_Work request_
Could you copy exactly the lines below, beginning at the line with "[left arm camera" and stopping after the line with "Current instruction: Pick", with no pictures?

_Exercise data_
*** Begin section ***

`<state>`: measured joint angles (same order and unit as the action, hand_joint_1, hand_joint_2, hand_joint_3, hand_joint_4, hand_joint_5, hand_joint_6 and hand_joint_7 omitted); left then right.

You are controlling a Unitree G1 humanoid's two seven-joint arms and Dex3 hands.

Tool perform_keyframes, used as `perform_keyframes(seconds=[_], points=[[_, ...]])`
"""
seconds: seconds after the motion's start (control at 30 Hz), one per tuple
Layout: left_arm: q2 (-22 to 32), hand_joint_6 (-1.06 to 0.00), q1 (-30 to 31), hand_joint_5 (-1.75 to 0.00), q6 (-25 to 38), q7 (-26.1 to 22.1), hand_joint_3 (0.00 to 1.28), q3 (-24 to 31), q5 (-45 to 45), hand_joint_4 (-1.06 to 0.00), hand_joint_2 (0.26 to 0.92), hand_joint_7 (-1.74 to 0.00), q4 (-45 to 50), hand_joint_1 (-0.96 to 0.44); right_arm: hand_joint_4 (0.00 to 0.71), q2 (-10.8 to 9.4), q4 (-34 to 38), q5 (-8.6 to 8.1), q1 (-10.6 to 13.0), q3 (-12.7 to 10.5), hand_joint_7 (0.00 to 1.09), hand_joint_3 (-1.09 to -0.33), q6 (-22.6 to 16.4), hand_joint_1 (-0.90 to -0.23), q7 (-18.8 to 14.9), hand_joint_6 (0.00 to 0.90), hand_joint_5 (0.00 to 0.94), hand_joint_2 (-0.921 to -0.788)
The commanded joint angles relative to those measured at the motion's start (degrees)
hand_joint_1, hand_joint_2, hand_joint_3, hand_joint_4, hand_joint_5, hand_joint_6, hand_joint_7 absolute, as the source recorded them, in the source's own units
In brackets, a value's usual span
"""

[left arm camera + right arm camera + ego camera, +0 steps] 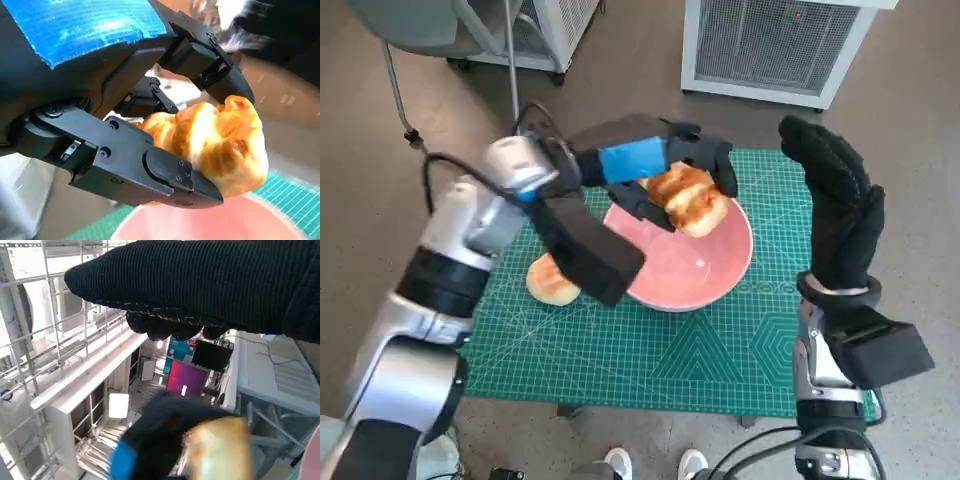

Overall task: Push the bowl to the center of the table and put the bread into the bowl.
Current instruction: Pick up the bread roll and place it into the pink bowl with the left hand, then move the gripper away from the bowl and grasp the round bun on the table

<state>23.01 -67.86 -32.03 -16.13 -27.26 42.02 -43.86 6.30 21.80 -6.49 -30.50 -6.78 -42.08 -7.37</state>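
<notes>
A pink bowl sits near the middle of the green mat. My left hand holds a golden piece of bread just above the bowl's far rim. In the left wrist view the black fingers clamp the bread with the bowl's pink rim below. A second bread roll lies on the mat left of the bowl. My right hand, gloved, is raised at the right of the bowl with fingers spread and nothing in it. The right wrist view shows the glove and, blurred, the bread.
A white grilled cabinet stands on the floor beyond the table. A chair base and another white unit are at the far left. Two shoe tips show below the table's near edge.
</notes>
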Motion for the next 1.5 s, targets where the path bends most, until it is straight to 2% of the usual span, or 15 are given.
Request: perform_keyframes(seconds=[0.03,0.13,0.2,0.23,0.3,0.33,0.4,0.53,0.7,0.83,0.97,1.2,1.5], points=[[-1.8,-0.66,-2.0,-1.11,-0.4,3.1,0.06,-2.7,2.5,-0.67,0.92,-1.21,-6.4,0.0,0.307,0.1,-0.5,0.95,1.6,-0.3,0.63,-0.832,0.5,-0.498,0.8,-0.001,0.009,-0.921],[-2.6,-0.65,-1.9,-1.13,-1.0,4.5,0.07,-3.6,3.0,-0.66,0.92,-1.21,-9.0,0.0,0.307,0.0,-0.7,1.58,1.8,-0.3,0.63,-0.83,0.5,-0.5,1.4,-0.001,0.009,-0.921],[-3.1,-0.59,-1.6,-1.21,-0.7,4.1,0.1,-3.7,2.7,-0.66,0.92,-1.19,-10.2,0.0,0.308,0.0,-0.8,1.87,1.8,-0.3,0.63,-0.829,0.4,-0.501,1.7,-0.001,0.009,-0.921],[-3.4,-0.47,-1.2,-1.09,0.1,3.0,0.14,-3.7,2.3,-0.56,0.901,-1.11,-10.7,0.0,0.308,0.0,-0.9,2.11,1.9,-0.3,0.63,-0.829,0.4,-0.501,1.9,-0.001,0.01,-0.921],[-3.7,-0.43,-0.9,-0.77,1.0,1.7,0.14,-3.7,1.9,-0.5,0.883,-0.85,-11.2,-0.01,0.309,-0.1,-1.0,2.44,2.0,-0.3,0.63,-0.828,0.4,-0.501,2.2,-0.001,0.01,-0.921],[-3.7,-0.43,-0.5,-0.51,1.5,0.6,0.11,-3.6,1.4,-0.5,0.884,-0.62,-11.1,-0.01,0.309,-0.1,-1.0,2.56,2.0,-0.3,0.63,-0.828,0.4,-0.501,2.3,-0.001,0.01,-0.921],[-3.5,-0.37,0.2,-0.21,2.5,-1.5,0.07,-3.2,0.6,-0.34,0.863,-0.33,-10.2,-0.01,0.309,-0.1,-1.0,2.79,2.0,-0.3,0.63,-0.827,0.4,-0.502,2.5,-0.001,0.01,-0.921],[-2.4,-0.32,1.4,-0.05,4.3,-5.8,0.03,-2.6,-0.9,-0.2,0.835,-0.16,-7.6,-0.02,0.31,-0.2,-0.7,2.93,1.8,-0.3,0.63,-0.827,0.4,-0.503,2.9,-0.001,0.01,-0.921],[-0.4,-0.3,2.8,-0.01,5.3,-9.9,0.01,-1.9,-2.6,-0.1,0.816,-0.09,-3.5,-0.05,0.31,-0.4,-0.7,2.96,1.7,0.0,0.63,-0.826,0.5,-0.505,3.1,-0.001,0.01,-0.921],[2.3,-0.25,5.2,0.0,7.8,-16.7,0.01,0.5,-6.7,-0.04,0.808,-0.06,2.6,-0.08,0.309,-0.8,-0.4,2.68,1.4,0.2,0.63,-0.828,0.6,-0.502,3.1,-0.001,0.009,-0.921],[6.0,-0.2,8.0,0.0,8.9,-21.2,0.0,2.5,-9.2,-0.01,0.794,-0.03,9.4,-0.11,0.308,-1.0,-0.2,2.4,1.4,0.4,0.63,-0.831,0.6,-0.496,2.9,-0.001,0.009,-0.921],[13.7,-0.14,12.9,0.0,9.6,-25.4,0.0,6.6,-11.5,0.0,0.755,0.0,20.9,-0.14,0.307,-1.2,-0.4,1.73,1.5,0.5,0.63,-0.833,0.9,-0.492,2.4,-0.001,0.008,-0.921],[21.8,-0.12,19.2,0.0,14.1,-29.6,0.0,13.2,-15.0,0.0,0.731,0.0,31.3,-0.12,0.306,-1.5,-0.4,1.3,1.5,0.8,0.63,-0.834,1.0,-0.489,2.1,-0.001,0.007,-0.921]])
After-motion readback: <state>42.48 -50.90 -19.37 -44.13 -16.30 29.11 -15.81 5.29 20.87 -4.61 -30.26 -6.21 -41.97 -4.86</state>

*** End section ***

_Your solution_
[left arm camera + right arm camera + ego camera, +0 steps] 

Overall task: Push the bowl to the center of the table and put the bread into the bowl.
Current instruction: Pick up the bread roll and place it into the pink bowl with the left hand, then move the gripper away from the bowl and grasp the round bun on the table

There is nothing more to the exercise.